Set CMAKE_INSTALL_PREFIX to /usr/local/clblas
Set CMAKE_BUILD_TYPE to Release

One additional parameter is needed for the build to work. Click the Add Entry button:

Fill in the dialog as follows:

Thanks to Marcus Zy's blog post for above hint, which allowed for CMake to handle the dylib install-name problem automatically, instead of rassling with install_name_tool e.g., as described here.

Click the Configure button. When CMake is done, the settings background should no longer be red.

The following configuration warnings may appear and can be ignored:

The clBLAS ktest requires boost to be installed
The clBLAS client requires boost to be installed
MACOSX_RPATH is not specified...

Click the Generate button. Quit CMake.

I first tried using the Unix makefiles generator instead of Xcode. It didn't work out. I suspect this was because a dylib has knowledge of the directory it is to be located, and this information was not set correctly by CMake.

To experiment with different CMake choices, the safest route is:

Trash the clBLAS-2.4 directory.
Re-expand the source code archive.
Re-launch CMake and choose Delete Cache from the File menu.

Next, create a folder for the shared library, and change the ownership to your user name.

sudo mkdir -p /usr/local/clblas
sudo chown michael /usr/local/clblas

In the Finder, navigate to the folder clblas/clBLAS-2.4/bin; launch Xcode by double-clicking clBLAS.xcodeproj.

Set the popup in the upper left corner to install.

Then, use the same popup to select Edit Scheme....

Set the value for Run: Info: Build Configuration to Release.

In the Product menu, choose Build. Expect to to see numerous warnings.

Verify that the library has been installed.

ls /usr/local/clblas/lib

Verify that the library has the correct installation location.
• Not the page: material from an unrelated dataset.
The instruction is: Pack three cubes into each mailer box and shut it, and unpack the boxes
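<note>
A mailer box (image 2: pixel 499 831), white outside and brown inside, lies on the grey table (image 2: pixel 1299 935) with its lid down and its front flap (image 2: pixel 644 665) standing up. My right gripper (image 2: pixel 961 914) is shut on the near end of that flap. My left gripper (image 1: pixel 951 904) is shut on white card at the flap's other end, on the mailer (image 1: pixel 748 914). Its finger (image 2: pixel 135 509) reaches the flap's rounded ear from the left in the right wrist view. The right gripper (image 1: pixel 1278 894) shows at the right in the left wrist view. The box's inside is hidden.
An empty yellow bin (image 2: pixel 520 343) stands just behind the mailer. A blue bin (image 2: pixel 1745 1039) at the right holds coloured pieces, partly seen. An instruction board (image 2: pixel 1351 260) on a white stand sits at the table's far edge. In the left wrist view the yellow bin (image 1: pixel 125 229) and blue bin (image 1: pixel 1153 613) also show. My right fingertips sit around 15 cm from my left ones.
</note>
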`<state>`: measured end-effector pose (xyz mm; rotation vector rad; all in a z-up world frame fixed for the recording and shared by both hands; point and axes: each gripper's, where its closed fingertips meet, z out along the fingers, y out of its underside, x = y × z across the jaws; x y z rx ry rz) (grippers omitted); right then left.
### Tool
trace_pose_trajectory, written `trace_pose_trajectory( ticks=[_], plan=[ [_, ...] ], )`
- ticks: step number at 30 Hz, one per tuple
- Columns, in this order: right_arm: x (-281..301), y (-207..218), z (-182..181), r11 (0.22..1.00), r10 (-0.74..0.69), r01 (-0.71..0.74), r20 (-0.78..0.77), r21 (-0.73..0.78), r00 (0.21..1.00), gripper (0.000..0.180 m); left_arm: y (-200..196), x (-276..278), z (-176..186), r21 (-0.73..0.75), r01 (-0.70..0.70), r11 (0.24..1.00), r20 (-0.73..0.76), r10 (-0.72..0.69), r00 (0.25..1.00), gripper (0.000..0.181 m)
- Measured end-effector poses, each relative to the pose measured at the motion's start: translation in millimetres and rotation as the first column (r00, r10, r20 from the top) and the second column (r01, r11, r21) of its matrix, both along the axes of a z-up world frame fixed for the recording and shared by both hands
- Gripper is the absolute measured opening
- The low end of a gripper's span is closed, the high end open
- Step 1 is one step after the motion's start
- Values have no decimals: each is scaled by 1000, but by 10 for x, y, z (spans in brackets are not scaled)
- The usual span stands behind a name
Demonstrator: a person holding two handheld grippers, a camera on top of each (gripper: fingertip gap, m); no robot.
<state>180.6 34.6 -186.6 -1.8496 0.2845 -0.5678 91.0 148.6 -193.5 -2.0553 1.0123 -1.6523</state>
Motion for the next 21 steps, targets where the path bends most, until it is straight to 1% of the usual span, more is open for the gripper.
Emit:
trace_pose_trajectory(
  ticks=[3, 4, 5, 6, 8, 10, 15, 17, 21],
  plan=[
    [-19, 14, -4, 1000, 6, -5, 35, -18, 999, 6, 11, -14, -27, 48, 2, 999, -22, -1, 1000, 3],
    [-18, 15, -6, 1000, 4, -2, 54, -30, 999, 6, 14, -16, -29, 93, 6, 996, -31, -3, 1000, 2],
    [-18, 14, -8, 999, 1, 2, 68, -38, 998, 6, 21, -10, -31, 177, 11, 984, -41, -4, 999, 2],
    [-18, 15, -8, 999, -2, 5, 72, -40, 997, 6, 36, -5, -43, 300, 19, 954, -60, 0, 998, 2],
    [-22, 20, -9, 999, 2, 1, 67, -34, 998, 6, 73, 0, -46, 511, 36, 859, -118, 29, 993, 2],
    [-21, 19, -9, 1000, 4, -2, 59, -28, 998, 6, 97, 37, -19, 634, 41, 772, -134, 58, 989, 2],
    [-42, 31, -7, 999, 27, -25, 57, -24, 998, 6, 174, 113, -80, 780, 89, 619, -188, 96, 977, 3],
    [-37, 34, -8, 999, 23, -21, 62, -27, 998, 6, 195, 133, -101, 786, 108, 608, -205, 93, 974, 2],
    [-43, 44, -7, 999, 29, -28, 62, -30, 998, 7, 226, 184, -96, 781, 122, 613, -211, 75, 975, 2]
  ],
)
otool -L /usr/local/clblas/lib/libclBLAS.2.4.0.dylib

The first two lines of otool output should look like this:

/usr/local/clblas/lib/libclBLAS.2.4.0.dylib:
/usr/local/clblas/lib/libclBLAS.2.dylib (compatibility version 2.0.0, current version 2.4.0)

Installation of clBLAS on CentOS 6

The following assumes an appropriate AMD GPU and OpenCL SDK have already been installed; see Personal Linux R Server: Part IV.

Download, expand, and copy the clBLAS library binary. (Check here to verify the version number of the latest release.)

cd ~
mkdir clblas
cd ~/clblas
wget https://github.com/clMathLibraries/clBLAS/releases/download/v2.4/clBLAS-2.4.0-Linux-x64.tar.gz
tar -zxvf clBLAS-2.4.0-Linux-x64.tar.gz 
sudo mv clBLAS-2.4.0-Linux-x64 /opt

Create a file to add clblas to the library search path:

sudo sh -c 'echo "/opt/clBLAS-2.4.0-Linux-x64/lib64" >> /etc/ld.so.conf.d/clBLAS-2.4.0-Linux-x64.conf'

Rebuild links and cache for shared libraries.

sudo ldconfig

Installation of multiblas R Package on OS X

The following assumes clBLAS has been installed as described above.

Download the multiblas package.

cd ~/Downloads
curl -OL https://github.com/quadrivio/multiblas/releases/download/0.90-1/multiblas_0.90-1.tar.gz

Launch R and install package.

setwd("~/Downloads")
Sys.setenv(PKG_LIBS = "-framework OpenCL -L/usr/local/clblas/lib/ -lclBLAS")
Sys.setenv(PKG_CPPFLAGS = "-I/usr/local/clblas/include")
install.packages("multiblas_0.90-1.tar.gz", repos = NULL, type = "source")
library(multiblas)

Installation of multiblas R Package on Centos 6

The following assumes clBLAS has been installed as described above.

Download the multiblas package.

cd ~/Downloads
curl -OL https://github.com/quadrivio/multiblas/releases/download/0.90-1/multiblas_0.90-1.tar.gz

Launch R and install package.

setwd("~/Documents")
Sys.setenv(PKG_CPPFLAGS = "-I/usr/lib64/openblas/include -I/opt/AMDAPPSDK-3.0-0-Beta/include -Dnullptr='NULL' -I/opt/clBLAS-2.4.0-Linux-x64/include")
Sys.setenv(PKG_LIBS = "$(BLAS_LIBS) -L/opt/AMDAPPSDK-3.0-0-Beta/lib/x86_64 -lOpenCL -L/opt/clBLAS-2.4.0-Linux-x64/lib64 -lclBLAS")
install.packages("multiblas_0.90-1.tar.gz", repos = NULL, type = "source")library(multiblas)

Usage of multiblas

The purpose of this package is to make it easy to compare and use alternate implementations of BLAS matrix-multiplication functions.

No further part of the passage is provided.